Cegah Stunting Untuk Generasi Emas

mahasiswa aktif din universitas muhammadiyah malang
·waktu baca 3 menit
Tulisan dari Alfath Muhamad Ichsan tidak mewakili pandangan dari redaksi kumparan

Stunting adalah kondisi yang ditandai dengan kurangnya tinggi badan anak apabila dibandingkan dengan anak-anak seusianya. Sederhananya, stunting merupakan sebutan bagi gangguan pertumbuhan pada anak. Penyebab utama dari stunting adalah malnutrisi pada ibu hamil dan kurangnya asupan nutrisi selama masa pertumbuhan anak.
Pada tahun 2024, Indonesia terus melakukan upaya yang signifikan untuk mengurangi angka stunting pada anak-anak. Pemerintah Indonesia menargetkan untuk menurunkan angka stunting menjadi 14% pada akhir tahun ini. Khususnya kasus stunting di Kabupaten Malang. Berangkat dari isu tersebut, kami dari tim PMM Universitas Muhammadiyah Malang 2024/2025, melakukan penyuluhan di Kecamatan Pakis. Desa Pakisjajar, guna melalukan program “Pendampingan Tumbuh Kembang Anak” bersama ibu-ibu PKK Desa Pakisjajar yang telah di laksanakan pada tanggal (20 Agustus 2024).
Kegiatan Pengabdian Masyarakat oleh Mahasiswa (PMM) ini adalah untuk mengaplikasikan Hilirisasi hasil Penelitian Universitas Muhammadiyah Malang terkait dengan angka stunting pada Desa Pakisjajar maka program ini bertujuan untuk meningkatkan perkembangan anak, khususnya dalam upaya pencegahan stunting yang masih menjadi masalah signifikan di Kabupaten Malang, sehingga diperlukan intervensi yang tepat dan efektif.
Berkolaborasi bersama Desa Pakisjajar, kami dari tim PMM Universitas Muhammadiyah Malang menyelenggarakan penyuluhan mengenai stunting sebagai bagian dari program PMM dan kesehatan masyarakat yang bertujuan untuk meningkatkan kesadaran dan pemahaman warga tentang pentingnya gizi yang baik bagi pertumbuhan anak. Kegiatan ini melibatkan berbagai pihak, termasuk tenaga kesehatan, kader posyandu, serta tokoh masyarakat setempat.
Penyuluhan di Desa Pakisjajar menyoroti beberapa poin penting untuk meningkatkan kesehatan anak-anak. Peserta diajarkan tentang pentingnya gizi seimbang, terutama asupan protein hewani dan sayuran hijau yang kaya zat besi. Penyuluhan juga membahas bahaya susu kalengan, serta mendorong orang tua untuk memilih produk susu yang lebih aman dan bergizi bagi anak-anak mereka nantinya.
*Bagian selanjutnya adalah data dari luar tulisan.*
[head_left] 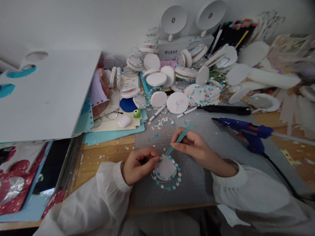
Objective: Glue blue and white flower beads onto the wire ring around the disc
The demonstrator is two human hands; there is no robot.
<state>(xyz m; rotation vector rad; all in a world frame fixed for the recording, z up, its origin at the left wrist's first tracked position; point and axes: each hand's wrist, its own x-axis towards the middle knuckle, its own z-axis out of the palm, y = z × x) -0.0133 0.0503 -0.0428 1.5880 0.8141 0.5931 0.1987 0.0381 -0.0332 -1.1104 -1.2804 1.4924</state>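
Observation:
A round white piece point(166, 169) ringed with small blue and white flowers lies on the grey cutting mat point(197, 193). At its upper left edge, my left hand point(141, 164) pinches with thumb and forefinger; the fingers cover whatever is between them. My right hand point(194, 146) holds teal tweezers point(180, 137), whose tips point down at the top edge of the round piece. Loose flower pieces point(163, 123) are scattered on the mat beyond both hands.
A blue glue gun point(253, 131) lies right, its cable running down the mat. Many white discs point(177, 102) are piled behind. Two white pens point(157, 113) lie before them. Glasses point(112, 113), a green punch point(137, 113) and a large white board point(49, 95) are left.

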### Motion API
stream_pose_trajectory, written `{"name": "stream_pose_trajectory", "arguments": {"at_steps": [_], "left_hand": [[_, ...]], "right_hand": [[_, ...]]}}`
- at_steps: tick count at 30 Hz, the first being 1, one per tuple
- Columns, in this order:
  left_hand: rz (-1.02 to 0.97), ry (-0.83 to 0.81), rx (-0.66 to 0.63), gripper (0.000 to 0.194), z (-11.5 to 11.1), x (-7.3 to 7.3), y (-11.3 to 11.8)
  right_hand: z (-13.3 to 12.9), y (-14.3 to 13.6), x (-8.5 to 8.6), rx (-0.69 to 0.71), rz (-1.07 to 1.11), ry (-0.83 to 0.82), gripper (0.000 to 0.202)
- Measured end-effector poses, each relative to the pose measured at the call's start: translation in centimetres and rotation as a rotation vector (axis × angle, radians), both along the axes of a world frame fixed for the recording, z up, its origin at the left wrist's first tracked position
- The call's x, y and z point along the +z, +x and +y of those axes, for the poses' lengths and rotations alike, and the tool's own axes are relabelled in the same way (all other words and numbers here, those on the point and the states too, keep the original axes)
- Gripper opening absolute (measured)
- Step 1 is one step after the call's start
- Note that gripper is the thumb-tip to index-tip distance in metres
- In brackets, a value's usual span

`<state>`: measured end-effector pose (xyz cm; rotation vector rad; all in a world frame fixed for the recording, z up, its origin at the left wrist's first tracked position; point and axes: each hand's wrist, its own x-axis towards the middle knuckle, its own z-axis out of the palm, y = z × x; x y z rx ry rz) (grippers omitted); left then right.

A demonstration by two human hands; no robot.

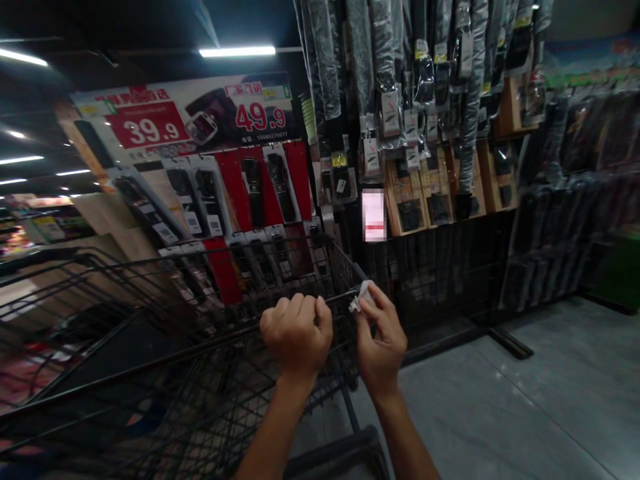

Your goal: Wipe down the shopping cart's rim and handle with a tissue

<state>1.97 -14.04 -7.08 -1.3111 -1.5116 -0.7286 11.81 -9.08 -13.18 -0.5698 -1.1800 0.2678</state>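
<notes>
My left hand is closed in a fist in front of the shopping cart's rim, its knuckles toward the top. Whatever lies inside its fingers, if anything, is hidden, and I cannot tell whether it touches the cart. Just to its right, my right hand pinches a crumpled whitish piece of paper or tissue between thumb and fingers. A black wire shopping cart stands below and to the left of both hands.
Packaged belts hang on a red display under a price sign. Plastic-wrapped belts and wooden boxes fill the rack ahead. A rack foot juts onto the grey tiled floor at right.
</notes>
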Motion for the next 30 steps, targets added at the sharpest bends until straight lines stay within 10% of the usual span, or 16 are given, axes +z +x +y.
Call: {"name": "stream_pose_trajectory", "arguments": {"at_steps": [11, 30], "left_hand": [[0.051, 0.063, -0.101, 0.017, 0.9, -0.9, 0.5], [0.058, 0.111, -0.038, 0.026, 1.2, -1.1, 0.9]], "right_hand": [[2.3, -0.4, -0.3, 0.047, 0.291, -0.168, 0.020], [2.4, 0.6, -0.4, 0.064, 0.089, 0.031, 0.011]]}}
Pentingnya membentuk pola makan sehat sejak dini juga ditekankan, mengingat hal ini sangat berpengaruh pada tumbuh kembang anak usia dini sebagai pencegahan. Sebagai langkah akhir, pentingnya menjaga kebersihan dan pola hidup sehat, seperti mencuci tangan dengan sabun dan menjaga kebersihan lingkungan, juga ditekankan untuk mencegah infeksi yang dapat menghambat pertumbuhan anak.
Kami dari tim PMM Univeristas Muhammadiyah Malang bersama kader posyandu setempat, memiliki tugas penting dalam pendampingan tumbuh kembang anak. Tidak hanya berfungsi sebagai penyampai informasi, tetapi juga sebagai pendamping ibu-ibu hamil dan ibu dengan balita dalam menjalankan pola asuh yang baik. Melalui pendekatan yang ramah, diharapkan kesadaran masyarakat tentang pentingnya pencegahan stunting dapat meningkat.
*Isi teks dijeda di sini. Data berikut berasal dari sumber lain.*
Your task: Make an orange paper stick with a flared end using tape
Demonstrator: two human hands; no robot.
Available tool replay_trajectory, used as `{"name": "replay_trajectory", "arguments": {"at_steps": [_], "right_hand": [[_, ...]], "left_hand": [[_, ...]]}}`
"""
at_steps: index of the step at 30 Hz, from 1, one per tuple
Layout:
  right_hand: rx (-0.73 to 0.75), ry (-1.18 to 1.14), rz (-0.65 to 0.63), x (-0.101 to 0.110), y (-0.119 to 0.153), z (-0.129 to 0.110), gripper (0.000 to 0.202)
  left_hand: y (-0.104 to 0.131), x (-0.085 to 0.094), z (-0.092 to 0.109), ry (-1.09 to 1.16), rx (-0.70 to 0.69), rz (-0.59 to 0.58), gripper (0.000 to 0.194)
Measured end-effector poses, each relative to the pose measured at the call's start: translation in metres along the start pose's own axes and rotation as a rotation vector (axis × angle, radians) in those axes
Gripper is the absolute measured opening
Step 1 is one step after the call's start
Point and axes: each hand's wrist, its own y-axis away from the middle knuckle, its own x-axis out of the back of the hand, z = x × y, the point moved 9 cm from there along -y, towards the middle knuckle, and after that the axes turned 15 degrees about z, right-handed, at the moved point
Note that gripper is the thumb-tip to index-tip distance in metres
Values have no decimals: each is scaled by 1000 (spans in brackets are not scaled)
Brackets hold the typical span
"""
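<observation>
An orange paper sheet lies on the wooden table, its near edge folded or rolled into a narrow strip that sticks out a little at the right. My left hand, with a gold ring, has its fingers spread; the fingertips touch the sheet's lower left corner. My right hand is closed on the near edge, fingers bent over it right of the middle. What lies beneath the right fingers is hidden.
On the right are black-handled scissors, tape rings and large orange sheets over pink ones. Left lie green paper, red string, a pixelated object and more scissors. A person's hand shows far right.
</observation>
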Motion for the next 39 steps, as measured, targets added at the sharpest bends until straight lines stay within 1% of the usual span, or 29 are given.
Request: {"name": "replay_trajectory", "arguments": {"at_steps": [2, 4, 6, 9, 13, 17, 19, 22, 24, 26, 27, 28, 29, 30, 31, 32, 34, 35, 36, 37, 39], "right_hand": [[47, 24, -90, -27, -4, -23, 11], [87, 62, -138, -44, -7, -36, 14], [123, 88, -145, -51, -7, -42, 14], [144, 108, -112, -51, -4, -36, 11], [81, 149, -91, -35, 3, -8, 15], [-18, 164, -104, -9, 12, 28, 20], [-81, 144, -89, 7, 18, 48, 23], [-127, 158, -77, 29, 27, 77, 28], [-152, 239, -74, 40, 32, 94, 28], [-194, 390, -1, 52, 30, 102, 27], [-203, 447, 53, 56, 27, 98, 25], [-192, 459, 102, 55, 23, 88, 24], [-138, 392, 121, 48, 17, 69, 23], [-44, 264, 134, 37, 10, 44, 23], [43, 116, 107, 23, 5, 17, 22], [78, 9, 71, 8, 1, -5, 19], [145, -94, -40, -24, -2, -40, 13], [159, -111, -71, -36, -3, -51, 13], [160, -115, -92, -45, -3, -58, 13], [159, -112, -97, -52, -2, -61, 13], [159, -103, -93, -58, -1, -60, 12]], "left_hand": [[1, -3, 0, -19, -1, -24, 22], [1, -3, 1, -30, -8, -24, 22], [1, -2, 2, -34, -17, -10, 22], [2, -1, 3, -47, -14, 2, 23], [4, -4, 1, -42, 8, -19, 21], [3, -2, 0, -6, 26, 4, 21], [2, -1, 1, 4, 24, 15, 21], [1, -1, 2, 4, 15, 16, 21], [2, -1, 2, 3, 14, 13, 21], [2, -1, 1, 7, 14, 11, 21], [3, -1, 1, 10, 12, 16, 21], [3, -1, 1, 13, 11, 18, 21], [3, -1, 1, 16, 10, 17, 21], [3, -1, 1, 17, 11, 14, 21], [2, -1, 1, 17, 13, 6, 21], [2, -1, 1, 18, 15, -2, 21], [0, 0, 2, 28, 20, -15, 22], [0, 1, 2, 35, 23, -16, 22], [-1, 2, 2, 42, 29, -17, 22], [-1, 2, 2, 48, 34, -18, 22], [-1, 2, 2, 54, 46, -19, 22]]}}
Penyuluhan ini diharapkan dapat menurunkan angka stunting di Desa Pakisjajar secara signifikan. Dengan peningkatan pengetahuan dan kesadaran masyarakat, diharapkan para orang tua lebih memperhatikan asupan gizi anak-anak mereka dan menerapkan pola hidup sehat kedepannya.
Pemerintah desa bersama dengan pihak terkait berkomitmen untuk terus mendukung program-program kesehatan yang berkelanjutan, sehingga generasi penerus Desa Pakisjajar dapat tumbuh menjadi anak-anak yang sehat, cerdas, dan produktif.